Each line of the entries, from the first to the line containing "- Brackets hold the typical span", is to be transcribed exactly as it stands; include no other lines.

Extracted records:
---*---

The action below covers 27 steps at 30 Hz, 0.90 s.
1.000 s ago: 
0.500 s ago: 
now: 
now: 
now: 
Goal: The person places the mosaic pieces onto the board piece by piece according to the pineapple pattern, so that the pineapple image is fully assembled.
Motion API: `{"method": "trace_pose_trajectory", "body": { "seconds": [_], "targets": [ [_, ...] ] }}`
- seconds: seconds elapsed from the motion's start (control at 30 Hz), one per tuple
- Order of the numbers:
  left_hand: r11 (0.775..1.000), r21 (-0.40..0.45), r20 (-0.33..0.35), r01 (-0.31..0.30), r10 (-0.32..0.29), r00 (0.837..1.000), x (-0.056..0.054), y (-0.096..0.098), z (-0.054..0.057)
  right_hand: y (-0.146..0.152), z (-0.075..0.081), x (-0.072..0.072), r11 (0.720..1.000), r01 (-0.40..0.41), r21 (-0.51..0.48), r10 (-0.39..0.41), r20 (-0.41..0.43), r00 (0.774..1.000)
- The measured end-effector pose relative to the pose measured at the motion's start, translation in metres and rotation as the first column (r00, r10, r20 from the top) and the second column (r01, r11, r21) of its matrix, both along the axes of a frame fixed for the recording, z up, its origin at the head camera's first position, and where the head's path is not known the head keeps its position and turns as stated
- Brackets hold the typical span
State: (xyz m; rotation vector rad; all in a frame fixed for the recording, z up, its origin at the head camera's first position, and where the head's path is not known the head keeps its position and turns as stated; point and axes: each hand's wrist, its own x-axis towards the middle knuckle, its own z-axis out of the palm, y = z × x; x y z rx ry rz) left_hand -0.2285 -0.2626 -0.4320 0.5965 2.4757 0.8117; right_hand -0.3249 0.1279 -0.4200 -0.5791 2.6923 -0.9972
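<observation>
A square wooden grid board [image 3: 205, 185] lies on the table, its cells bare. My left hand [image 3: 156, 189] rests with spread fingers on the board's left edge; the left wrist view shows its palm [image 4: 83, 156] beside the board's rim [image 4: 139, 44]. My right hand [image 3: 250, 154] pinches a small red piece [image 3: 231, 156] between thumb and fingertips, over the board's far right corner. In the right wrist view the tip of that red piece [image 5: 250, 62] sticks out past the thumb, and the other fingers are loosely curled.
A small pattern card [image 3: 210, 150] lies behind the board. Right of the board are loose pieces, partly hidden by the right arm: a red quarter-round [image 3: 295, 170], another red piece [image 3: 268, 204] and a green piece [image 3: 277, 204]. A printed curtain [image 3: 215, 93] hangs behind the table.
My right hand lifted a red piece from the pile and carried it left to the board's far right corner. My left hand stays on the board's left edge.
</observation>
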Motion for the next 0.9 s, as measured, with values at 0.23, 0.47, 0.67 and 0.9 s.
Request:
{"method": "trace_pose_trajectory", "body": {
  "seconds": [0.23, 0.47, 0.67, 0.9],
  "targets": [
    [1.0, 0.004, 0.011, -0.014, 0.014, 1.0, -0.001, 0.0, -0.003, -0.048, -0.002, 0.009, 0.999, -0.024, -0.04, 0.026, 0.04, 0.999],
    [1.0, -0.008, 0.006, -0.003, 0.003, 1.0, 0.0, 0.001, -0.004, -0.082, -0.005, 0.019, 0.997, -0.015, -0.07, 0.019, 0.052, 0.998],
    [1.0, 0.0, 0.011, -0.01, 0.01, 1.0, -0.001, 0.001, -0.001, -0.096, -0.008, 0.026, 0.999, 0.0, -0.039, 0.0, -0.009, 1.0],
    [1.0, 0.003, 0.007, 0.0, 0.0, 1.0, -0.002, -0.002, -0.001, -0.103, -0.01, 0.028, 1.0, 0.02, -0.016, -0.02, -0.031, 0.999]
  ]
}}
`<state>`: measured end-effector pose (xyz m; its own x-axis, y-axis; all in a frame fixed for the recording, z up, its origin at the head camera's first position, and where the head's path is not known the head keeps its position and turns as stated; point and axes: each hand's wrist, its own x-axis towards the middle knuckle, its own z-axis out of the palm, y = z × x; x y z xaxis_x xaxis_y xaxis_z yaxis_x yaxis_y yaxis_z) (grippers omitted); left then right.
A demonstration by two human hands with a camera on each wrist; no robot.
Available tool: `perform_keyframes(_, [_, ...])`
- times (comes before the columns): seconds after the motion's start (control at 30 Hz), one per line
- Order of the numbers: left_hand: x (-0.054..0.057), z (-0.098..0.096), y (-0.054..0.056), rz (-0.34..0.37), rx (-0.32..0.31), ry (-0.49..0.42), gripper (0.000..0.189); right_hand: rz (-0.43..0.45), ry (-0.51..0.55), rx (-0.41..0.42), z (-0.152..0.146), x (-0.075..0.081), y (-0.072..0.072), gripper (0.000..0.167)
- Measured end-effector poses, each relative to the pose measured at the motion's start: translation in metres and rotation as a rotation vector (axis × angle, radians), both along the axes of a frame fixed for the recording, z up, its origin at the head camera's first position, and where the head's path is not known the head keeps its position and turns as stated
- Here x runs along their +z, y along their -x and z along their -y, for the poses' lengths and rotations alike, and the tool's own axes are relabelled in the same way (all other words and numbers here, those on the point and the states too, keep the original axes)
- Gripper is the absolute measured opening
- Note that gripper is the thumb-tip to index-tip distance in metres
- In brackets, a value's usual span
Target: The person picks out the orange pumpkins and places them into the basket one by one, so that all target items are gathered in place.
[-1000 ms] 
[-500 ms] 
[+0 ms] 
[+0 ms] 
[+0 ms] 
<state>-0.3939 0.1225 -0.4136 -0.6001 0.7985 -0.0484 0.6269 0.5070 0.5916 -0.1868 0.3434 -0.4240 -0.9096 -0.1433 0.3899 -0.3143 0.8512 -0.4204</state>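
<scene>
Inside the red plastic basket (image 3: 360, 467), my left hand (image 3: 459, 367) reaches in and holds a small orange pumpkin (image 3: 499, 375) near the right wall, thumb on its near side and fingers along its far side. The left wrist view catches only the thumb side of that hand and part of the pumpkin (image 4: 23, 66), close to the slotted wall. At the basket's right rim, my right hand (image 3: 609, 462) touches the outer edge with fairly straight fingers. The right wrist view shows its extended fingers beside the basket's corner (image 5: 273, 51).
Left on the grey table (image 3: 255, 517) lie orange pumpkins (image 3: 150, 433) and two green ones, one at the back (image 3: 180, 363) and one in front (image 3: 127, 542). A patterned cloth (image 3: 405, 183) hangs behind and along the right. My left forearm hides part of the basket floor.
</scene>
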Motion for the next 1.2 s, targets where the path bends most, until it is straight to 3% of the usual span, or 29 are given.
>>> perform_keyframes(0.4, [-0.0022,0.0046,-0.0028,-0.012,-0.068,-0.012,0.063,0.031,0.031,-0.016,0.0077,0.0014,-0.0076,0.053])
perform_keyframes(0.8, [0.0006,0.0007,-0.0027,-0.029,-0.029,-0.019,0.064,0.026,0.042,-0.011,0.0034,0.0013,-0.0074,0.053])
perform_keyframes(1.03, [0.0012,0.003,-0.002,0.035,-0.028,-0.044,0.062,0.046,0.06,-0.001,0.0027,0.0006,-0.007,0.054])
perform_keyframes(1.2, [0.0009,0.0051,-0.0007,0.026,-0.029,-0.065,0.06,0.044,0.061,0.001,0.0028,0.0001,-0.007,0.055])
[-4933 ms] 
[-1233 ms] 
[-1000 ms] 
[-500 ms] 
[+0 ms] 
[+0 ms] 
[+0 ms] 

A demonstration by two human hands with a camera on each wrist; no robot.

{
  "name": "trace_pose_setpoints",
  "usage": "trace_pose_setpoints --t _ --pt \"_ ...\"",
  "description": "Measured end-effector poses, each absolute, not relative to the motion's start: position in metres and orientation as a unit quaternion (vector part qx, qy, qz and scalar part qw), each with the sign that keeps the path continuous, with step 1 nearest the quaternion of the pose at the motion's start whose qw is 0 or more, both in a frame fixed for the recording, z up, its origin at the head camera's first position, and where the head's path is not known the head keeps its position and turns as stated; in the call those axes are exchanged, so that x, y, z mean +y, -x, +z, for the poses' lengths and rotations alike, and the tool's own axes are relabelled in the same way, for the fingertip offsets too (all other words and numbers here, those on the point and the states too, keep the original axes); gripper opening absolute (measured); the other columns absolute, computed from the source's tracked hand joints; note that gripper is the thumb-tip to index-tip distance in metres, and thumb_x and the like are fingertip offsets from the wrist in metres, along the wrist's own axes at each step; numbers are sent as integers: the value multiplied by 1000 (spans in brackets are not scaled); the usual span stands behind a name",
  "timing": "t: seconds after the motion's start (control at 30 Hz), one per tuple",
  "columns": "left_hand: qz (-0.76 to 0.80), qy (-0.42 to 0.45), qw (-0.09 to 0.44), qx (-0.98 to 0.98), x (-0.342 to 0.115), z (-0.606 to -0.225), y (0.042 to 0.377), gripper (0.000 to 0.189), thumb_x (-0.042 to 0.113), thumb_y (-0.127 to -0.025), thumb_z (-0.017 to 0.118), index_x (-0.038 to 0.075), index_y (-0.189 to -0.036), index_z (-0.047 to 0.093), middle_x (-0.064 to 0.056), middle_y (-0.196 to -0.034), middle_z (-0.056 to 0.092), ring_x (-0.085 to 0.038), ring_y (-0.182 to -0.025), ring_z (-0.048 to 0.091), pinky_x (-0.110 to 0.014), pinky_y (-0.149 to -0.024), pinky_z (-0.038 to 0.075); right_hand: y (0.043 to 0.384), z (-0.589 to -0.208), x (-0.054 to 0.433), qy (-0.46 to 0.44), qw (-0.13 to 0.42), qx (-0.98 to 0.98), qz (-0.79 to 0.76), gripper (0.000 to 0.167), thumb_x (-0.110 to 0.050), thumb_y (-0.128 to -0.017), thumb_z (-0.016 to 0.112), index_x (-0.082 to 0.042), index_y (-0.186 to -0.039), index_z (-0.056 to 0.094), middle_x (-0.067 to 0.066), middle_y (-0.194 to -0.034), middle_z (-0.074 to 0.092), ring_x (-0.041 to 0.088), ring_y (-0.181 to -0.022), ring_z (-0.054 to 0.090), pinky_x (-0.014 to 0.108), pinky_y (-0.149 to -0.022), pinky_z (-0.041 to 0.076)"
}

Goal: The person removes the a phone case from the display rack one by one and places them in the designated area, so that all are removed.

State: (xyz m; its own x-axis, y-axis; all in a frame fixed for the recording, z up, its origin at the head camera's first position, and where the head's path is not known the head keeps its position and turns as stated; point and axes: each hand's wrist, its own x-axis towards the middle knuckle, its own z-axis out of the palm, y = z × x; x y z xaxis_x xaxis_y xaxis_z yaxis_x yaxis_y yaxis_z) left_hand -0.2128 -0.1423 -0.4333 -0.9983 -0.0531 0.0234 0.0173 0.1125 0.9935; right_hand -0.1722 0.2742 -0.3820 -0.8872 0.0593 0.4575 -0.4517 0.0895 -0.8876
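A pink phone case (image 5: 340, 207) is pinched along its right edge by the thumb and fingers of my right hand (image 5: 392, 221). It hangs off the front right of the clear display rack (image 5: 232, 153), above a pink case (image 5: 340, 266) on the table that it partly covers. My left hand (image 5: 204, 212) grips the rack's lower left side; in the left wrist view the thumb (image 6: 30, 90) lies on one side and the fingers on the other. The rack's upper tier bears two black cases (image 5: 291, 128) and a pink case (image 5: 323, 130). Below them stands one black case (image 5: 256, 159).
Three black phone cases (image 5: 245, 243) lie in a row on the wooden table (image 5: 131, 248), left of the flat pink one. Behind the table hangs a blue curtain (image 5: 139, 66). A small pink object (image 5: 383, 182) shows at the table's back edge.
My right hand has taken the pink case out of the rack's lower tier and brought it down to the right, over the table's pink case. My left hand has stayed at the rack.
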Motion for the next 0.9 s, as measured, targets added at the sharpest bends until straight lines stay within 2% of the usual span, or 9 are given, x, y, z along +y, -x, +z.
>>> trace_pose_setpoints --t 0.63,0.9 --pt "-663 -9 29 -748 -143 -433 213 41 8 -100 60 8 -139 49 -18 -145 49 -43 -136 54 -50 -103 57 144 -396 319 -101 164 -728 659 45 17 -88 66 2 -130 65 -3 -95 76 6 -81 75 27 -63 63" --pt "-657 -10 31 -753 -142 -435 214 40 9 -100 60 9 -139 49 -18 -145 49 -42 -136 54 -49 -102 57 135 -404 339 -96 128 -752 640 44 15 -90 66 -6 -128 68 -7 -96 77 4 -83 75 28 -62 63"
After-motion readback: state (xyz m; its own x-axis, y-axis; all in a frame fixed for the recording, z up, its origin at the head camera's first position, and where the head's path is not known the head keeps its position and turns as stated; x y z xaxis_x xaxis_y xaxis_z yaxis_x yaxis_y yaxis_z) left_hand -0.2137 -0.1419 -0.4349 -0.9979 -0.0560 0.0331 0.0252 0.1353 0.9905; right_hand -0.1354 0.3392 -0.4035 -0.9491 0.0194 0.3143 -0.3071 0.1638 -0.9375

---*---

**Final answer**
The action below covers 27 steps at 30 Hz, 0.90 s.
1.000 s ago: 
0.500 s ago: 
now: 
now: 
now: 
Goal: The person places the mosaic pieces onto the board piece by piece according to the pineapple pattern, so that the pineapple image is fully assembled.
Motion API: `{"method": "trace_pose_trajectory", "body": { "seconds": [_], "targets": [ [_, ...] ] }}`
- seconds: seconds elapsed from the motion's start (control at 30 Hz), one per tuple
- Order of the numbers:
  left_hand: r11 (0.775..1.000), r21 (-0.40..0.45), r20 (-0.33..0.35), r01 (-0.31..0.30), r10 (-0.32..0.29), r00 (0.837..1.000), x (-0.056..0.054), y (-0.096..0.098), z (-0.054..0.057)
  right_hand: y (-0.146..0.152), z (-0.075..0.081), x (-0.072..0.072), r11 (0.720..1.000), r01 (-0.40..0.41), r21 (-0.51..0.48), r10 (-0.39..0.41), r20 (-0.41..0.43), r00 (0.774..1.000)
- The measured end-effector pose relative to the pose measured at the motion's start, translation in metres and rotation as the first column (r00, r10, r20 from the top) and the second column (r01, r11, r21) of its matrix, both along the axes of a frame fixed for the recording, z up, its origin at the head camera's first position, and where the head's path is not known the head keeps its position and turns as stated
- Brackets hold the typical span

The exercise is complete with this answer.